2258 - La petite douleur
N. Lygeros
Dans ce village de pierres dorées, il avait eu la malchance d’être né roux. Il ne l’avait pas choisi et c’était pourtant la seule chose qui le caractérisait pour les autres. Il aurait pu ne pas avoir de nom, être un parfait anonyme, cela n’aurait rien changé car pour la société, il ne pouvait qu’être affublé d’un surnom. Il ne tarda pas à le connaître tant les gens le répétaient sans cesse. Et par la suite, il avait fini par se demander si un jour il avait eu un nom tant les gens le taisaient. Certes sa famille aurait pu compenser cette erreur qui n’avait rien d’humain mais cela n’avait pas été le cas. Etait-ce le fruit du hasard ou de la nécessité, personne ne put le lui apprendre. Il n’avait pas demandé à naître, il n’avait pas choisi la couleur de sa chevelure et pourtant il était là au milieu du désert de la foule dans un petit village de pierres dorées. Ses grands-parents étaient déjà morts à sa naissance aussi il n’avait pas connu la douceur des hommes du passé. La société ne l’avait entouré que de la douleur des gens du présent. Personne donc ne lui avait appris quoi que ce fût, aussi pendant toute son enfance il avait pensé qu’il n’y avait rien à comprendre dans ce monde. Il n’avait pas pu aller à l’école. Ses parents pensaient que c’était inutile. Il restait à la ferme en compagnie des animaux. Il était parmi les siens, les bêtes. Son univers avait la dimension d’une ferme. Bien sûr, de temps en temps, des étrangers finissaient par se perdre dans un univers et il découvrait peu à peu qu’il existait un monde inconnu, celui des inconnus. Il aimait les inconnus car ils étaient les seuls à lui demander son nom sans l’appeler par son surnom.
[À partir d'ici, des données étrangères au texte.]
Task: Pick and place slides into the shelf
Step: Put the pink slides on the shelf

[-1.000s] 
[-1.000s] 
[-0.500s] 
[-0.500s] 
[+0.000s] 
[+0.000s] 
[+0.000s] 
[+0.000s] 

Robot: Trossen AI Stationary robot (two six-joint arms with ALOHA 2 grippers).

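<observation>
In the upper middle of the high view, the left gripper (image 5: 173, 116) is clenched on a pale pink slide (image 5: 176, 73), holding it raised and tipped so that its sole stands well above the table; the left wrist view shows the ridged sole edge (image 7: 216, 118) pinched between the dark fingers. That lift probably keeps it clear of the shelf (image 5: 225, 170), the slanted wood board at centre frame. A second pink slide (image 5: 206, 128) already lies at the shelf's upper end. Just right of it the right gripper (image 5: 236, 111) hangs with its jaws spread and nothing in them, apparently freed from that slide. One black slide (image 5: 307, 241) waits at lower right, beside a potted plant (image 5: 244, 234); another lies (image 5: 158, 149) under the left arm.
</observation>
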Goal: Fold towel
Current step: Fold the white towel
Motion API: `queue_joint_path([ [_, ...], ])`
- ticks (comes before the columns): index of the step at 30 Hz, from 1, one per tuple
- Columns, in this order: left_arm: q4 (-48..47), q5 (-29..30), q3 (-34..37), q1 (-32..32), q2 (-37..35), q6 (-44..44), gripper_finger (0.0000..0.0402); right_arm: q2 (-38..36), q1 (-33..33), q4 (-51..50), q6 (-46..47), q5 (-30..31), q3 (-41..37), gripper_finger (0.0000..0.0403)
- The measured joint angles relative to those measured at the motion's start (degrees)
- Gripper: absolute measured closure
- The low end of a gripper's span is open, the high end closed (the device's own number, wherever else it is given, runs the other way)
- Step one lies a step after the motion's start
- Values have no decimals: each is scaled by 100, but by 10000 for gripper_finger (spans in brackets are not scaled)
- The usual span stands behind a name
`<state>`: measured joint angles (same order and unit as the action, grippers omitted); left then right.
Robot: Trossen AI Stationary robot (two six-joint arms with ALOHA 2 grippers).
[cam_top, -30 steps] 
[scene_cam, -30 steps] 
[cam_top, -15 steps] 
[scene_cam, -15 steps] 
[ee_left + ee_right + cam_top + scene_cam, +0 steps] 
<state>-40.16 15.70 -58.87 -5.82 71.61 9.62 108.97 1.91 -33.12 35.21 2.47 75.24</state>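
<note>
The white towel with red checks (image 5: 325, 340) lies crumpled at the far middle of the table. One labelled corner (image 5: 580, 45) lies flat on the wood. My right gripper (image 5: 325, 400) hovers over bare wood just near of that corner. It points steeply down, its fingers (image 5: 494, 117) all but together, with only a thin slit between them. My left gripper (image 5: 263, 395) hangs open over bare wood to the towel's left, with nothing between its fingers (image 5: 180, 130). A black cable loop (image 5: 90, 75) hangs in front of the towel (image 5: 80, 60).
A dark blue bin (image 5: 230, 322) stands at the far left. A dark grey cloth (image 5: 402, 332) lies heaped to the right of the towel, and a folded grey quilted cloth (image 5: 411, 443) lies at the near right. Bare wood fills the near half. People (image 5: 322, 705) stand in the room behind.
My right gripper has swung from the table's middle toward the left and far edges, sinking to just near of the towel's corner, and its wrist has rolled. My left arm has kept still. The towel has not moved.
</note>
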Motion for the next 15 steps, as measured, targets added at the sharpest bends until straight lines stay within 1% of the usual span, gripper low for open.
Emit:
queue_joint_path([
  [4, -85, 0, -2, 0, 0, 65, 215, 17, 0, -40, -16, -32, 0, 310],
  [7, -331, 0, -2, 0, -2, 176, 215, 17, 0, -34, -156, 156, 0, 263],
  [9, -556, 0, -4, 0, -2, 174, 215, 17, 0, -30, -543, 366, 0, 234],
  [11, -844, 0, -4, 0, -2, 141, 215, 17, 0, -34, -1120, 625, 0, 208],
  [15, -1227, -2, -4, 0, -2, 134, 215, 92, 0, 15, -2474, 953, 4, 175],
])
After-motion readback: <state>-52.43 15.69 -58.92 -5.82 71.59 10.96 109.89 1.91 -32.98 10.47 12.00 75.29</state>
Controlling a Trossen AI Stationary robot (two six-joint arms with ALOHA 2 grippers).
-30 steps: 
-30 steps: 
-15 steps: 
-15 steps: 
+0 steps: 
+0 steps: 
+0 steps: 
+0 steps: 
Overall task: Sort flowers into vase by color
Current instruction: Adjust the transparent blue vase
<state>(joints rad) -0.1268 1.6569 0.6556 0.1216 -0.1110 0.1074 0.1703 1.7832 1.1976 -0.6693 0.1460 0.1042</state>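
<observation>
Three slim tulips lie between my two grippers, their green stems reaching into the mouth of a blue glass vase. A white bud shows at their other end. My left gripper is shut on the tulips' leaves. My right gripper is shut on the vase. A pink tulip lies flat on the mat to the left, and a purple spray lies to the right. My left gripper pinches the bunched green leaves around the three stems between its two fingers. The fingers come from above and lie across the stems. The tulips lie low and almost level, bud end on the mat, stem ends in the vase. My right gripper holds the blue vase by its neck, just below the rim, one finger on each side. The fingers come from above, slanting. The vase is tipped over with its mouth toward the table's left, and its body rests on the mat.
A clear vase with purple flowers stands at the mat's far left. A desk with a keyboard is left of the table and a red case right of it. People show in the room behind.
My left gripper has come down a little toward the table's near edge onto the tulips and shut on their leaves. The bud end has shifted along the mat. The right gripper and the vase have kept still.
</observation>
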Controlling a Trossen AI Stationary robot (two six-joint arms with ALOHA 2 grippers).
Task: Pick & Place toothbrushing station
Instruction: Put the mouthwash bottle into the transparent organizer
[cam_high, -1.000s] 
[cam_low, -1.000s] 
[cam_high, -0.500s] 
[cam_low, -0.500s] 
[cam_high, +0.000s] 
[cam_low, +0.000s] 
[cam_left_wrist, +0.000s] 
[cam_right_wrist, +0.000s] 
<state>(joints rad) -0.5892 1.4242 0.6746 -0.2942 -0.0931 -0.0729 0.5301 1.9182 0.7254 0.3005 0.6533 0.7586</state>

Un jour, l’un d’entre eux voulut goûter de son fromage. C’était la seule chose qu’il savait faire. Sa bêtise était devenue un savoir et il aimait le partager. L’étranger avait tant apprécié cette pierre dorée qu’il proposa de l’emmener avec lui dans l’univers des inconnus. Avant de partir, il regarda autour de lui et fut surpris par l’absence d’humains aussi il ne pleura que pour les bêtes. L’étranger le comprit et lui suggéra de les emmener avec lui. Il vérifia que c’était possible et il emporta ses bêtes dans le village de l’étranger.
C’était un village désert. Les gens l’avaient abandonné depuis bien longtemps. L’étranger lui demanda de choisir sa maison. Il regarda les pierres. Celles-ci n’étaient pas dorées. Elles étaient grises désormais. Elles avaient été peintes par le temps de la douleur. Il choisit sa maison et installa ses bêtes. Il était seul dans le village de l’étranger mais il était avec l’étranger. Deux hommes dans un village gris. Deux bougies dans la nuit. Mais les bougies avaient décidé de brûler.
Il se remit à mouler les morceaux de lumière. Et l’étranger put contempler son travail d’orfèvre. Il était délicat car il aimait cet or que lui offraient ses bêtes et qu’il voulait offrir aux hommes. Bientôt le village reprit sa couleur d’antan grâce à la petite douleur d’un enfant né coiffé d’une couronne qui n’était pas de roi.